_GOAL OF THE EXERCISE_: Could you retype all of the data below exactly as given?
*** DATA SEGMENT ***
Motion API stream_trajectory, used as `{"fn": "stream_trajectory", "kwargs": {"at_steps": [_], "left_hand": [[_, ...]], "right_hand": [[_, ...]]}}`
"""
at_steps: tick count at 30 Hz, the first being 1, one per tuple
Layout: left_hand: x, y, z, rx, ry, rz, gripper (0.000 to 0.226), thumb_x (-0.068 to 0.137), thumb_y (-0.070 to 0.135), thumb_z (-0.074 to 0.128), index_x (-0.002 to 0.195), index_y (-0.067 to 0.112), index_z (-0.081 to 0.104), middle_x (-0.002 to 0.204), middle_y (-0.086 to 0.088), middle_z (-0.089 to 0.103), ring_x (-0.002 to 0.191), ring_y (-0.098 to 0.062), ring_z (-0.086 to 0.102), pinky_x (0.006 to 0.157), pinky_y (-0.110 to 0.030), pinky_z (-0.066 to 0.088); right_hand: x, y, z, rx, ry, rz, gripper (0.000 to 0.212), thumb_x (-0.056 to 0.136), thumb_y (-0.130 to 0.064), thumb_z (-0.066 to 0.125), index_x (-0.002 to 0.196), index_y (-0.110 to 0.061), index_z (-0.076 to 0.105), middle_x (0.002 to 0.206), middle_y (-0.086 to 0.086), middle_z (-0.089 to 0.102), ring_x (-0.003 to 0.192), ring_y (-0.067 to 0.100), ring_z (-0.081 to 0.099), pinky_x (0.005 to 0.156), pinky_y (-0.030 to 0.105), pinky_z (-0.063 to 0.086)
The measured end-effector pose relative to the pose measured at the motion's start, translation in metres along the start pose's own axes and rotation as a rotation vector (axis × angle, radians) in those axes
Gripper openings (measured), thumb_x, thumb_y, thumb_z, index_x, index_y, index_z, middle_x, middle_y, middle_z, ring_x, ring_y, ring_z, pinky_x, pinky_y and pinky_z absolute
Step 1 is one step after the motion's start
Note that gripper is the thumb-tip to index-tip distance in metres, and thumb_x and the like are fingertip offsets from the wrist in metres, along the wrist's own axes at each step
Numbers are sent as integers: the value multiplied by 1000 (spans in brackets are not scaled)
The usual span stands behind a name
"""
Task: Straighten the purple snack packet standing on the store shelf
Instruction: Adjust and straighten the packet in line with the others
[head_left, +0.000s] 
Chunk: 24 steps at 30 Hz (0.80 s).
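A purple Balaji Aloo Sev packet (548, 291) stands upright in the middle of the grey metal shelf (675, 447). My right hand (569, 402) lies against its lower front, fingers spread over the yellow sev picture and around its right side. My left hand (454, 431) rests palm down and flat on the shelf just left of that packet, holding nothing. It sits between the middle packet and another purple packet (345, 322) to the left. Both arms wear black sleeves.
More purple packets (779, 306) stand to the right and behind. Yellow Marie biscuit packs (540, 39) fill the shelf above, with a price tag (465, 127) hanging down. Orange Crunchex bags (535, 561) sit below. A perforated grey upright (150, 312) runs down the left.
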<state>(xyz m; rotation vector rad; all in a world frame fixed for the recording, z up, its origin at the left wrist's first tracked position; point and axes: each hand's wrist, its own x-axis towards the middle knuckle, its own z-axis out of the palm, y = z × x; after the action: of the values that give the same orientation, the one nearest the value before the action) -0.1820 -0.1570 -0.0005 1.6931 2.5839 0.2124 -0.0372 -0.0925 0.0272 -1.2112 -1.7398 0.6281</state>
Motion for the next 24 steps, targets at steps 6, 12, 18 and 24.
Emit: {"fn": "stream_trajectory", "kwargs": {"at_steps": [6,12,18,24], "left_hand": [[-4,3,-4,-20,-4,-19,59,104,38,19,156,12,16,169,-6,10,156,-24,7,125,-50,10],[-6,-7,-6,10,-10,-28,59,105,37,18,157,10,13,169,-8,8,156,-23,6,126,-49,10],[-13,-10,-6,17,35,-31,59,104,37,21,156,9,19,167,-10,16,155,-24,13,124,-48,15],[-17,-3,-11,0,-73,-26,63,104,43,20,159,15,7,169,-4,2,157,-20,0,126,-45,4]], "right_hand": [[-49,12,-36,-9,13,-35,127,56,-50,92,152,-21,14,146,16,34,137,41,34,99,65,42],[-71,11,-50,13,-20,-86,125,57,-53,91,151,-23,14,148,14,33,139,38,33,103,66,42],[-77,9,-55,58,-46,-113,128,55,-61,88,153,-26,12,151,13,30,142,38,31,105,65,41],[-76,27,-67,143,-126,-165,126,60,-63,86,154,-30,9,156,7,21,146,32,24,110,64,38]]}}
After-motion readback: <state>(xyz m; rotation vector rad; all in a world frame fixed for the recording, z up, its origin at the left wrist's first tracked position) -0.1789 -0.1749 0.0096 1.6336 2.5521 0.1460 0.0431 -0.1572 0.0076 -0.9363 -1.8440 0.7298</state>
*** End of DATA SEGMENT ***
_OUTPUT BELOW_:
Motion API stream_trajectory, used as `{"fn": "stream_trajectory", "kwargs": {"at_steps": [_], "left_hand": [[_, ...]], "right_hand": [[_, ...]]}}`
"""
at_steps: tick count at 30 Hz, the first being 1, one per tuple
Layout: left_hand: x, y, z, rx, ry, rz, gripper (0.000 to 0.226), thumb_x (-0.068 to 0.137), thumb_y (-0.070 to 0.135), thumb_z (-0.074 to 0.128), index_x (-0.002 to 0.195), index_y (-0.067 to 0.112), index_z (-0.081 to 0.104), middle_x (-0.002 to 0.204), middle_y (-0.086 to 0.088), middle_z (-0.089 to 0.103), ring_x (-0.002 to 0.191), ring_y (-0.098 to 0.062), ring_z (-0.086 to 0.102), pinky_x (0.006 to 0.157), pinky_y (-0.110 to 0.030), pinky_z (-0.066 to 0.088); right_hand: x, y, z, rx, ry, rz, gripper (0.000 to 0.212), thumb_x (-0.056 to 0.136), thumb_y (-0.130 to 0.064), thumb_z (-0.066 to 0.125), index_x (-0.002 to 0.196), index_y (-0.110 to 0.061), index_z (-0.076 to 0.105), middle_x (0.002 to 0.206), middle_y (-0.086 to 0.086), middle_z (-0.089 to 0.102), ring_x (-0.003 to 0.192), ring_y (-0.067 to 0.100), ring_z (-0.081 to 0.099), pinky_x (0.005 to 0.156), pinky_y (-0.030 to 0.105), pinky_z (-0.063 to 0.086)
The measured end-effector pose relative to the pose measured at the motion's start, translation in metres along the start pose's own axes and rotation as a rotation vector (axis × angle, radians) in those axes
Gripper openings (measured), thumb_x, thumb_y, thumb_z, index_x, index_y, index_z, middle_x, middle_y, middle_z, ring_x, ring_y, ring_z, pinky_x, pinky_y and pinky_z absolute
Step 1 is one step after the motion's start
Note that gripper is the thumb-tip to index-tip distance in metres, and thumb_x and the like are fingertip offsets from the wrist in metres, along the wrist's own axes at each step
Numbers are sent as integers: the value multiplied by 1000 (spans in brackets are not scaled)
The usual span stands behind a name
"""
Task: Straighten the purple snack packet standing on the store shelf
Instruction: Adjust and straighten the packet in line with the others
[head_left, +0.000s] 
Chunk: 24 steps at 30 Hz (0.80 s).
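A purple Balaji Aloo Sev packet (548, 291) stands upright in the middle of the grey metal shelf (675, 447). My right hand (569, 402) lies against its lower front, fingers spread over the yellow sev picture and around its right side. My left hand (454, 431) rests palm down and flat on the shelf just left of that packet, holding nothing. It sits between the middle packet and another purple packet (345, 322) to the left. Both arms wear black sleeves.
More purple packets (779, 306) stand to the right and behind. Yellow Marie biscuit packs (540, 39) fill the shelf above, with a price tag (465, 127) hanging down. Orange Crunchex bags (535, 561) sit below. A perforated grey upright (150, 312) runs down the left.
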<state>(xyz m; rotation vector rad; all in a world frame fixed for the recording, z up, its origin at the left wrist's first tracked position; point and axes: each hand's wrist, its own x-axis towards the middle knuckle, its own z-axis out of the palm, y = z × x; after the action: of the values that give the same orientation, the one nearest the value before the action) -0.1820 -0.1570 -0.0005 1.6931 2.5839 0.2124 -0.0372 -0.0925 0.0272 -1.2112 -1.7398 0.6281</state>
Motion for the next 24 steps, targets at steps 6, 12, 18 and 24.
Emit: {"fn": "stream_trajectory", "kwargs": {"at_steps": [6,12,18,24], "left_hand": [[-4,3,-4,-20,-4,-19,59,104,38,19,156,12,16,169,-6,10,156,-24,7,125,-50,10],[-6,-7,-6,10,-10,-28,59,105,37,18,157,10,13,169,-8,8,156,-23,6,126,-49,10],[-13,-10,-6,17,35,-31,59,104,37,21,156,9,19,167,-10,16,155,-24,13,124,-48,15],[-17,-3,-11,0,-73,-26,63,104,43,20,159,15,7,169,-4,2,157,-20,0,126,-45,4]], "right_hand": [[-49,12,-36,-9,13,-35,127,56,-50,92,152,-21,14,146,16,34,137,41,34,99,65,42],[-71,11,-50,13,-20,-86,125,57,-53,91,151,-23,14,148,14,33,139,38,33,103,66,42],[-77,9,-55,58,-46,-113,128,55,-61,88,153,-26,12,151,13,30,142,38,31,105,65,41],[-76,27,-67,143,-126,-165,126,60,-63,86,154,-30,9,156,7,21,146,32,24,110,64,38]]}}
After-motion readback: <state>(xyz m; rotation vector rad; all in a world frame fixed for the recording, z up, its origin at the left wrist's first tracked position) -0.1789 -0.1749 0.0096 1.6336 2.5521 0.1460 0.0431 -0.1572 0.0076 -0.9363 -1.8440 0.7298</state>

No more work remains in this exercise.